K-means clustering

Sometimes we may want to determine if there are apparent “clusters” in our data (perhaps temporal/geo-spatial clusters, for instance).  Clustering analyses form an important aspect of large scale data-mining.

K-means clustering partitions n observations into k clusters, in which all the points are assigned to the cluster with the nearest mean.

If you decide to cluster the data in to k clusters, essentially what the algorithm does is to minimize the within-cluster sum of squared distances of each point to the center of the cluster (does this sound familiar?  It is similar to Least Squares).

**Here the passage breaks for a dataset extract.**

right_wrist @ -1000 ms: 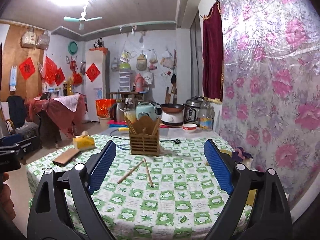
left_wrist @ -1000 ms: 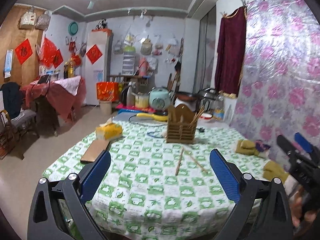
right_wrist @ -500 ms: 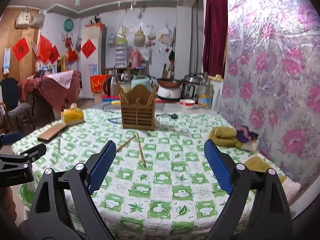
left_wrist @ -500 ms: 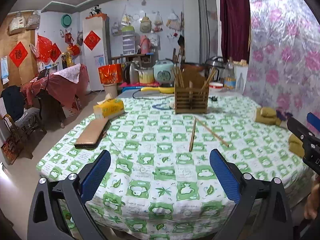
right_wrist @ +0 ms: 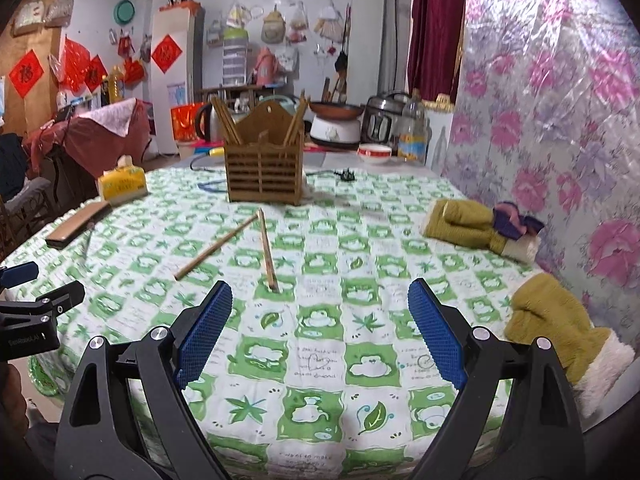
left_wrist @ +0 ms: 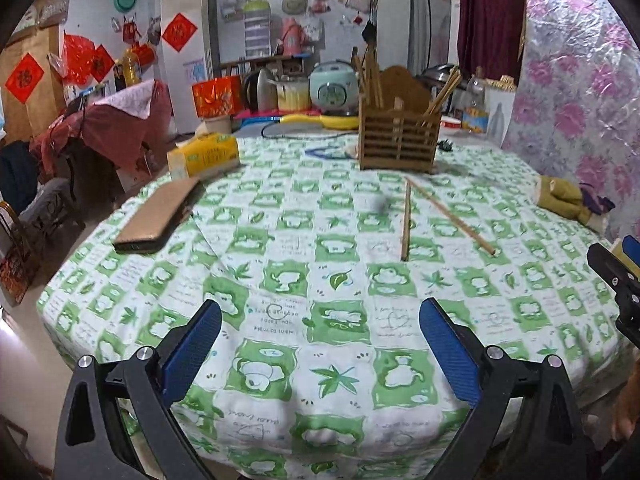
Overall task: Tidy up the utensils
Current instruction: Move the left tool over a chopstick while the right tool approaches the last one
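We hold our left gripper [left_wrist: 320, 344] and right gripper [right_wrist: 320, 322] wide open and empty above the tabletop [right_wrist: 320, 364]; two chopsticks [right_wrist: 267, 248] lie at twelve o'clock, before the wooden holder [right_wrist: 264, 176].

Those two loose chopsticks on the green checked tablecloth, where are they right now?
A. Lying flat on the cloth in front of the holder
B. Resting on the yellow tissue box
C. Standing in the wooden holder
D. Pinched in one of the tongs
A. Both chopsticks lie flat on the cloth, just in front of the wooden holder, with far ends close together; both tongs are open and empty.
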Demonstrator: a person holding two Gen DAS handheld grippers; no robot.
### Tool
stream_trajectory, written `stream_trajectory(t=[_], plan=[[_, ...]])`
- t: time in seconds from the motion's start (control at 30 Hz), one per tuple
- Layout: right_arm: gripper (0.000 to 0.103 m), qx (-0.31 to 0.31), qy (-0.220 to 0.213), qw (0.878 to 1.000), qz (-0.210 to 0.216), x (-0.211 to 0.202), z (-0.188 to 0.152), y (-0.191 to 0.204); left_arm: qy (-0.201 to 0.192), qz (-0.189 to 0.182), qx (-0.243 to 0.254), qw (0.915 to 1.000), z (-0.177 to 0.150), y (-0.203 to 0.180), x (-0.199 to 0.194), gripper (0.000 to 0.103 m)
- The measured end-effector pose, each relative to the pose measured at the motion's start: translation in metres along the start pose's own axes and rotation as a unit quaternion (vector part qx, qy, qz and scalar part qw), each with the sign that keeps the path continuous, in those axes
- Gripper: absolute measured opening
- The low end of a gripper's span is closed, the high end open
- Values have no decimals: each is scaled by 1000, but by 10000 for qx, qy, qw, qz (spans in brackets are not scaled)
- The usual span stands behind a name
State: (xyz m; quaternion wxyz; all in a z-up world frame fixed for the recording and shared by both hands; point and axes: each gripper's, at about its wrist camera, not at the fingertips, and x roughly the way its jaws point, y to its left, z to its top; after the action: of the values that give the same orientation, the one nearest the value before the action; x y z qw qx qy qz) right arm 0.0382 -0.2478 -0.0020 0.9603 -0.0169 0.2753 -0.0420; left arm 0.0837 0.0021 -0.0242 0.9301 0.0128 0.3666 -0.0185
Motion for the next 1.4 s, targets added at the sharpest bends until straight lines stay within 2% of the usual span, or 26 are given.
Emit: stream_trajectory(t=[0.27,0.57,1.03,1.2,1.4], plan=[[87,-50,348,9994,-54,34,-6,0,287,77,-2,9996,3,3,35,97],[87,-13,577,9983,-44,60,-5,-4,320,86,85,9994,21,-1,56,97],[87,-129,474,9982,330,79,19,-3,504,-61,323,9982,42,-23,87,97],[87,-221,587,9974,363,96,21,1,603,-79,437,9972,47,-31,100,97],[87,-52,715,9961,519,108,28,-5,761,-89,565,9955,51,-39,114,97]])
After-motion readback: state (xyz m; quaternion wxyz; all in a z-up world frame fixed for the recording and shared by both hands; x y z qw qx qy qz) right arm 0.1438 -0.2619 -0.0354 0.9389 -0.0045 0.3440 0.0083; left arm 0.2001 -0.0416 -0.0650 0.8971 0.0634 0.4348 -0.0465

The algorithm starts by randomly picking k points to be the cluster centers.  Then each of the remaining points is assigned to the cluster nearest to it by Euclidian distance.  In the next step, the mean centroid of each of the clusters is calculated from the points assigned to the cluster.  Then the algorithm re-assigns all points to the their nearest cluster centroid.  Then the centroid of each cluster is updated with the new point assignments. And then the points are re-assigned to clusters.  And the cluster centroids re-calculated… and so on and so on until you reach a step where none of the points switch clusters. Visually, the algorithm looks like this:

How many clusters are in the data?

You likely want to explore how many distinct clusters appear to be in the data. To do this, you can examine how much of the variance in the data is described by our “model” (which in this case is the clustered data).  Just like for a linear least squares statistical model, we can thus calculate an adjusted R-squared from the total variance in the data and the sum of the within group variance.  There is also a way to calculate the AIC for a kmeans model.

To see how to implement kmeans clustering in R, examine the following code that generates simulated data in 3 clusters:

require("sfsmisc")
set.seed(375523)
n1 = 1000
x1 = rnorm(n1,100,5)
y1 = rnorm(n1,0,1)
n2 = 750
x2 = rnorm(n2,125,7)
y2 = rnorm(n2,4,0.5)
n3 = 1500
x3 = rnorm(n2,75,10)
y3 = rnorm(n2,-4,1)

x = c(x1,x2,x3)
y = c(y1,y2,y3)
true_clus = c(rep(1,n1),rep(2,n2),rep(3,n3))
pch_clus = c(rep(20,n1),rep(15,n2),rep(17,n3))
mydata = data.frame(x,y)
plot(x,y,col=true_clus,pch=pch_clus)

This produces the following plot:kmeans_1

Now, to cluster these into nclus clusters, we can use the kmeans() function in R, like this

mydata_for_clustering=mydata
n = nrow(mydata_for_clustering)
nclus = 3
myclus = kmeans(mydata_for_clustering,centers=nclus)
print(names(myclus))

###################################################################
# plot the data, colored by the clusters
###################################################################
mult.fig(1,main="Simulated data with two clusters")
scol = rainbow(nclus,end=0.8) # select colors from the rainbow
plot(mydata$x,mydata$y,col=scol[myclus$cluster],pch=pch_clus)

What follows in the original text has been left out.